#! /usr/bin/env python3
#
def backbin_rc ( n, reject, n2, choice ):

#*****************************************************************************80
#
## backbin_rc() uses reverse communication for binary backtracking.
#
#  Discussion:
#
#    If this procedure returns a solution with N2 = N, which is acceptable
#    to the user, then a full solution has been found.
#
#    If this procedure returns N2 = -1, no more potential solutions are
#    available to consider.
#
#  Licensing:
#
#    This code is distributed under the MIT license.
#
#  Modified:
#
#    31 December 2013
#
#  Author:
#
#    John Burkardt
#
#  Input:
#
#    integer N, the length of the full solution.
#
#    logical REJECT, is TRUE if the proposed partial solution
#    in the first N2 entries of CHOICE must be rejected.  On first call,
#    this value is ignored.
#
#    integer N2, the length of the current
#    partial solution.  On first call, set N2 to -1. 
#
#    integer CHOICE(N), indicates the current
#    partial solution in entries 1 through N2, which will contain 0 or 1.
#    On first call, set CHOICE to []
#
#  Output:
#
#    integer N2, the updated length of the current partial solution.  
#    If the program has exhausted the search space,
#    the value of N2 will be returned as -1.
#
#    integer CHOICE(N), indicates the current partial solution in entries 
#    1 through N2, which will contain 0 or 1.
#

#
#  N2 = -1 means an initialization call.
#
  if ( n2 == -1 ):

    choice[0:n] = -1
    n2 = 1
    choice[n2-1] = 1
#
#  1 <= FOCUS means we asked the user to evaluate CHOICE(1:N2).
#
#  N2 = N means we returned a full prospective solution
#  so in any case we must increment CHOICE.
#
#  Returning REJECT = 1 means no solution begins this way
#  so we must increment CHOICE.
#
  elif ( n2 == n or reject ):

    while ( 1 < n2 ):
      if ( choice[n2-1] == 1 ):
        choice[n2-1] = 0
        break
      choice[n2-1] = -1
      n2 = n2 - 1
#
#  Have we exhausted the solution space?
#
    if ( n2 == 1 ):
      if ( choice[n2-1] == 1 ):
        choice[n2-1] = 0
      else:
        choice[n2-1] = -1
        n2 = -1
#
#  N2 < N and not REJECT means we can increment N2.
#
  else:

    n2 = n2 + 1
    choice[n2-1] = 1

  return n2, choice

def backtrack_binary_rc_test01 ( ):

#*****************************************************************************80
#
## backtrack_binary_rc_test01() seeks binary powers that have a given sum.
#
#  Discussion:
#
#    We consider the binary powers 1, 2, 4, ... 2^(n-1).
#
#    We wish to select some of these powers, so that the sum is equal
#    to a given target value.  We are actually simply seeking the binary
#    representation of an integer.
#
#    A partial solution is acceptable if it is less than the target value.
#
#    We list the powers in descending order, so that the bactracking
#    procedure makes the most significant choices first, thus quickly
#    eliminating many unsuitable choices.
#
#  Licensing:
#
#    This code is distributed under the MIT license.
#
#  Modified:
#
#    31 December 2013
#
#  Author:
#
#    John Burkardt
#
  import numpy as np
  import platform

  n = 8
  test_num = 3
  targets = np.array ( [ 73, 299, -3 ] )

  print ( '' )
  print ( 'backtrack_binary_rc_test01():' )
  print ( '  Python version: %s' % ( platform.python_version ( ) ) )
  print ( '  backbin_rc() finds the binary expansion of' )
  print ( '  an integer between 0 and 255.' )
  print ( '  The choices are 0/1 for the 8 digits.' )

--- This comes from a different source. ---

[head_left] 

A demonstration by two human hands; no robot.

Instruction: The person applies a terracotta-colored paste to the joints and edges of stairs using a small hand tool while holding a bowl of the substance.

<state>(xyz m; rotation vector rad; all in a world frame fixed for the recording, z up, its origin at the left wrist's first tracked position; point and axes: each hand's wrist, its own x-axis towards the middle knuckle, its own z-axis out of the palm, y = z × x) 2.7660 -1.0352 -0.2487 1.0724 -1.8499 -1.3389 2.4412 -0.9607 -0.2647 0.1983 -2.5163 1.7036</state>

  for test in range ( 0, test_num ):

    target = targets[test]
    print ( '' )
    print ( '  TARGET = %d' % ( target ) )
    call_num = 0
    reject = False
    n2 = -1
    choice = np.zeros ( n, dtype = np.int32 )

    while ( True ):

      n2, choice = backbin_rc ( n, reject, n2, choice )
      call_num = call_num + 1

      if ( n2 == -1 ):
        print ( '  Termination without solution.' )
        break
#
#  Evaluate the integer determined by the choices.
#
      factor = 1
      for i in range ( n, n2, -1 ):
        factor = factor * 2

      result = 0
      for i in range ( 0, n2 ):
        result = result * 2 + choice[i]

      result = result * factor
#
#  If the integer is too big, then we reject it, and
#  all the related integers formed by making additional choices.
#
      reject = ( target < result )
#
#  If we hit the target, then in this case, we can finish because
#  the solution is unique.
#
      if ( result == target ):
        break

    print ( '  Number of calls = %d' % ( call_num ) )
    print ( '  Binary search space = %d' % ( 2 ** n ) )
    print ( '  ', end = '' )
    for i in range ( 0, n ):
      print ( '%2d' % ( choice[i] ), end = '' )
    print ( '' )
#
#  Terminate.
#
  print ( '' )
  print ( 'backtrack_binary_rc_test01():' )
  print ( '  Normal end of execution.' )
  return

def backtrack_binary_rc_test02 ( ):

#*****************************************************************************80
#
## backtrack_binary_rc_test02() seeks a subset of numbers which add to a given sum.
#
#  Licensing:
#
#    This code is distributed under the MIT license.
#
#  Modified:
#
#    31 December 2013
#
#  Author:
#
#    John Burkardt
#
  import numpy as np
  import platform

  n = 8
  target = 53
  w = np.array ( [ 15, 22, 14, 26, 32, 9, 16, 8 ] )

  print ( '' )
  print ( 'backtrack_binary_rc_test02():' )
  print ( '  Python version: %s' % ( platform.python_version ( ) ) )
  print ( '  backbin_rc() seeks subsets of a set W' )
  print ( '  that sum to a given target value.' )
  print ( '  The choices are 0/1 to select each element of W.' )

  print ( '' )
  print ( '  TARGET = %d' % ( target ) )
  print ( '' )
  call_num = 0
  reject = 0
  n2 = -1
  choice = np.zeros ( n, dtype = np.int32 )

  while ( True ):

    n2, choice = backbin_rc ( n, reject, n2, choice )
    call_num = call_num + 1

    if ( n2 == -1 ):
      break
#
#  Evaluate the partial sum.
#
    result = 0
    for i in range ( 0, n2 ):
      result = result + choice[i] * w[i]
#
#  If the sum is too big, then we reject it, and
#  all the related sums formed by making additional choices.
#
    reject = ( target < result )
#
#  If we hit the target, print out the information.
#
    if ( result == target and n2 == n ):
      print ( '  ', end = '' )
      for i in range ( 0, n ):
        print ( '%2d' % ( choice[i] ), end = '' )
      print ( '' )

  print ( '' )
  print ( '  Number of calls = %d' % ( call_num ) )
  print ( '  Binary search space = %d' % ( 2 ** n ) )
#
#  Terminate.
#
  print ( '' )
  print ( 'backtrack_binary_rc_test02():' )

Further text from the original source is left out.